9:12 1/2 p.m. I turn around and hug Destin, who's standing behind me, perfectly still. He hugs me back, hugs Joy, and wanders in a daze to the stage. He wrote about the experience in a blog for a San Diego news station:
They called our name and I thought I was hallucinating. Joy, Michelle, Jared, Brad, and Brett all started screaming but their voices sounded like little chickens to me, and their lips were moving in extra slow motion. I only had about two hours of sleep the night before, so I was feeling pretty weird already, and then the extra stimuli just sent my head spinning. But I managed to stumble through some kind of thank you speech and get off the stage without fainting.
You can see part of Destin's speech in this video from the Sundance website. I wish I could embed it, because it's great, but I can't, so I just really encourage you to watch it. Again, here is the link. Watch it. Seriously.

http://link.brightcove.com/services/player/bcpid2524592001?bctid=8713597001

9:18 p.m. Destin takes pictures with other winners, then with us. I ask Destin if now he wishes he had showered that morning. He does.


9:20 p.m. I text the cast and crew that I have in my cell phone and say "WE WON" with about twelve exclamation points. Several of them text back to ask if I'm being serious. A couple of them want me to tell them the exact name of the exact award so they understand how excited to get.

That was really fun. I kind of want to not delete the texts, ever.

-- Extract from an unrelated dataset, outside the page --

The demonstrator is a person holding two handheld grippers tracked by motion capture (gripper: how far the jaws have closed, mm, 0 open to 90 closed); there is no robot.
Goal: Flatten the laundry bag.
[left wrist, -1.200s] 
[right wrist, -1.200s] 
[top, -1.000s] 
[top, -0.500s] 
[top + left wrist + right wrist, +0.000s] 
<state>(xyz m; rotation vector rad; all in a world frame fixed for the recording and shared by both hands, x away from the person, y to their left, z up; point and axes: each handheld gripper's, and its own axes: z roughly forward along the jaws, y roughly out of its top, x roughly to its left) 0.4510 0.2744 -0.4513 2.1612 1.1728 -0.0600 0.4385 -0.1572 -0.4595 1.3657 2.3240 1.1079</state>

Here's this period of time from Joel Stein's perspective:
Standing near the stage, rehearsing my speech, I was relieved not to get any of the eight "honorable mentions," which is some kind of Sundancespeak for "loser." But when the actual award was given, they called up a young hipster named Destin Cretton, who not only did not have a speech prepared but also was holding a half-eaten lollipop. Trying to be a gracious runner-up, I walked over to congratulate Cretton.

"I assume yours is about either the Holocaust or a mentally disabled guy," I said.

"You're right," Cretton replied. "I worked for two years at a residential facility for at-risk teenagers." I felt an interesting mix of discomfort and validation. Then Cretton put his arm around me and said, "It's not about winning and losing. We're all at Sundance together." When he offered me his half-eaten lollipop, the discomfort quickly melted away.

Thursday, February 5, 2009

deface

Even though it's now well past Sundance, I'm still planning to finish blogging about it. If you have a problem with that, you don't have to read it, ok?

In the meantime, wanted to let you know that John Arlotto's film Deface, which I mentioned in my last post, is now up on the Windrider site. It's very good and well worth the 22 minutes it takes to watch it.